Dental HIV patients need a more specialised form of care from their dentists, as these patients have a weakened immune system that needs to be addressed with HIV and dental care in mind. Dental HIV care is given to patients, who are found to be positive for the HIV virus. If you need HIV dental care, you do not have to be embarrassed or scared to visit your dentist, as advances in the field of dentistry now make it possible for patients with HIV to receive hassle-free dental care.

Dental HIV care is very important because of the compromised state of the HIV patients’ immune system. Given the lower immune system capabilities of a person with HIV and their need for dental care, that patient should seek the help of a dentist as soon as any dental HIV issues arise; this is to prevent additional infections and more serious health problems from progressing even further.

What are the Most Common Dental HIV Issues?

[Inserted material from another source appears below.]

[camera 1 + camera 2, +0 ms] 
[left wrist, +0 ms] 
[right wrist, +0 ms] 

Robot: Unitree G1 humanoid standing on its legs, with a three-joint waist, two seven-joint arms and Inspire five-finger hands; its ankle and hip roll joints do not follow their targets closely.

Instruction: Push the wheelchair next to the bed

Some of the concerns that persons with HIV and dental issues usually have include:

  • Dental Cavities – HIV patients will often have cavities that need to be checked by their dentist, especially since the medications that HIV dental patients commonly cause a dry mouth syndrome. Dry mouth is a common problem among dental HIV patients and can cause bacteria in the mouth to multiply because of the severe lack of saliva produced – saliva is responsible for washing away bits of food before they can turn into bacteria.
  • Candidiasis or Oral Thrush – HIV patients may also experience thrush or candidiasis, which are red dots or white patches in the mouth, which are caused by bacteria; HIV and dental patients are very susceptible to thrush because of their weakened immune system.
  • Herpes Simplex – Dental HIV patients are very susceptible to this virus with their weak immune systems, and dentists can help ease the pain and discomfort associated with dental problems.
  • Canker Sores – Although these sores can be experienced by anyone, dental HIV patients often exhibit more severe symptoms.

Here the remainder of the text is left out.